_Exercise:_ Your task is to quote the records from their first line through the line containing "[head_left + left", with nothing added or left out.

_Data extract:_
========================================
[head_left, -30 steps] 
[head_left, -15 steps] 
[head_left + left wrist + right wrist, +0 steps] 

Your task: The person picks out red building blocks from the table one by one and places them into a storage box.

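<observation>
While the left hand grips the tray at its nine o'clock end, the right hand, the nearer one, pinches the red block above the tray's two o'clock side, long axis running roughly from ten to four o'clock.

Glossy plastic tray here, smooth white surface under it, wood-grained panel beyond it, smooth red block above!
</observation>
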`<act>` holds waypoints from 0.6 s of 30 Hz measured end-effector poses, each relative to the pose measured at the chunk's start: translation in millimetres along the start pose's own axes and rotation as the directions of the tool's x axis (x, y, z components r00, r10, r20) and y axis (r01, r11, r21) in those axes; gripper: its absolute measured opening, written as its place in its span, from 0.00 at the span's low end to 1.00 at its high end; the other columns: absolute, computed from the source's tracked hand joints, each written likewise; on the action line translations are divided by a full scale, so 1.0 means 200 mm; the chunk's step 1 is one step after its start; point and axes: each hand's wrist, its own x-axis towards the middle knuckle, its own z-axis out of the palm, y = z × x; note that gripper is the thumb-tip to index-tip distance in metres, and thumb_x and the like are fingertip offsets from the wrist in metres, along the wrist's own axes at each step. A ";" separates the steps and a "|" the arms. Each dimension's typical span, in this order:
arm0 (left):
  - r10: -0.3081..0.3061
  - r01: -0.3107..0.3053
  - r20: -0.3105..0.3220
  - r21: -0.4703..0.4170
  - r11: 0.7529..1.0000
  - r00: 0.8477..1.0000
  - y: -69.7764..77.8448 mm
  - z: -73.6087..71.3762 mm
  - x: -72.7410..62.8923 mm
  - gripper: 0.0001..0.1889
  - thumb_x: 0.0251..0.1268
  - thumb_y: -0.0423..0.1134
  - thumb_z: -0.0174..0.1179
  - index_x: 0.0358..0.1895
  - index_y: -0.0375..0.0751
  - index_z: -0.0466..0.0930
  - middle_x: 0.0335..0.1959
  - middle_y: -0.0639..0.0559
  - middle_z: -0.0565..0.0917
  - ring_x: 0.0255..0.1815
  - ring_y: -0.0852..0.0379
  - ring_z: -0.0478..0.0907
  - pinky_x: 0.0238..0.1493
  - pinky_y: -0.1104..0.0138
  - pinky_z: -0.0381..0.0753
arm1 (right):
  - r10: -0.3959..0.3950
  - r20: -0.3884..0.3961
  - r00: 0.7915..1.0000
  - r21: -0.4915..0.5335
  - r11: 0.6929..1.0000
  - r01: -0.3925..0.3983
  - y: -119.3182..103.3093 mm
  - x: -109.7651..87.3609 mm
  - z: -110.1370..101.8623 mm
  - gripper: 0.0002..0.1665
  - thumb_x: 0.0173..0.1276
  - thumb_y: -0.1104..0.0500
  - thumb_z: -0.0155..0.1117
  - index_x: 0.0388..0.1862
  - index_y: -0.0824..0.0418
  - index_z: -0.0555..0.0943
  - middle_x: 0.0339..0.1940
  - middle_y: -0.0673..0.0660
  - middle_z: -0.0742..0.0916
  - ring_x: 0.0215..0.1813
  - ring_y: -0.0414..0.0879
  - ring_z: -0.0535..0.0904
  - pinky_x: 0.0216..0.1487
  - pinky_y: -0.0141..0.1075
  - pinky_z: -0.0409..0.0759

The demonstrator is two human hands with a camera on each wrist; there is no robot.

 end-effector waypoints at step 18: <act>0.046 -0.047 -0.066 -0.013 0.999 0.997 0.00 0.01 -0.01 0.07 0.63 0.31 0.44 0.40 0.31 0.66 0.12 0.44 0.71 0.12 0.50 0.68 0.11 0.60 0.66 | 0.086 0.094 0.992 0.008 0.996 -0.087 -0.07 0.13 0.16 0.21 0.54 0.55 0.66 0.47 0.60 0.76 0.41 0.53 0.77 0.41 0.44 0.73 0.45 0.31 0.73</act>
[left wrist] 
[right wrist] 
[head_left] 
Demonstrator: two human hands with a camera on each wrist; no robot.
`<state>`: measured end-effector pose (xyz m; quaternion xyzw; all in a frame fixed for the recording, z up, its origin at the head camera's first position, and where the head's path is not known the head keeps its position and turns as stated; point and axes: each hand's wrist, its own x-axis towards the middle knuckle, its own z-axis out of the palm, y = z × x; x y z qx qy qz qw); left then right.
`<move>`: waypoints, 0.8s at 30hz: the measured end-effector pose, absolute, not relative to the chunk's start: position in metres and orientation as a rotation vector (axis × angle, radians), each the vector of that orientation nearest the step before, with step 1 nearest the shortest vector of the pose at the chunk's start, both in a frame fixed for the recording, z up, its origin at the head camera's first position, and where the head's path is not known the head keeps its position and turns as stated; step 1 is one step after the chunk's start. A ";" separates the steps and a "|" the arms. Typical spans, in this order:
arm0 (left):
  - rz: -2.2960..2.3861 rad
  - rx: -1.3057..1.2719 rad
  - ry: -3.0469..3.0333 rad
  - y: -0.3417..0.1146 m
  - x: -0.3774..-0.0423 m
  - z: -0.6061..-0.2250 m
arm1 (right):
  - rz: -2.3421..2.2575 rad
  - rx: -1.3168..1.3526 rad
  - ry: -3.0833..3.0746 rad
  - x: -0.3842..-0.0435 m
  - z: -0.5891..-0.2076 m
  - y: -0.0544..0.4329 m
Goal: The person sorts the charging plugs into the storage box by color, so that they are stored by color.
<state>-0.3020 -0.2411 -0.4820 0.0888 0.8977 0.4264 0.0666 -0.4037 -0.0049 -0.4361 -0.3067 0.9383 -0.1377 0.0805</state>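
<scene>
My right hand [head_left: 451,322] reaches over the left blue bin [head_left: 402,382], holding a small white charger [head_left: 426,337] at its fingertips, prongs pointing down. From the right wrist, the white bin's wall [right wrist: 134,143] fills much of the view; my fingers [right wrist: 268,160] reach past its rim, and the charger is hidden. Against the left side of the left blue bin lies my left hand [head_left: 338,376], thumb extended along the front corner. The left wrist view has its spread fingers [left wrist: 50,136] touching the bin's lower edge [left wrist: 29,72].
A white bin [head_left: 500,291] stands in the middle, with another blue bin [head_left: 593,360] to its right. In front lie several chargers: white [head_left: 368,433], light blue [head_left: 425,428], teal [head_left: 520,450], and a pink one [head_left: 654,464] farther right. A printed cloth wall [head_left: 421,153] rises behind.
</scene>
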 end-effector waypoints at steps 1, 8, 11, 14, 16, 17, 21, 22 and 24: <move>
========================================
_Exercise result:_
[head_left, -30 steps] 
[head_left, -15 steps] 
[head_left + left wrist + right wrist, +0 steps] 

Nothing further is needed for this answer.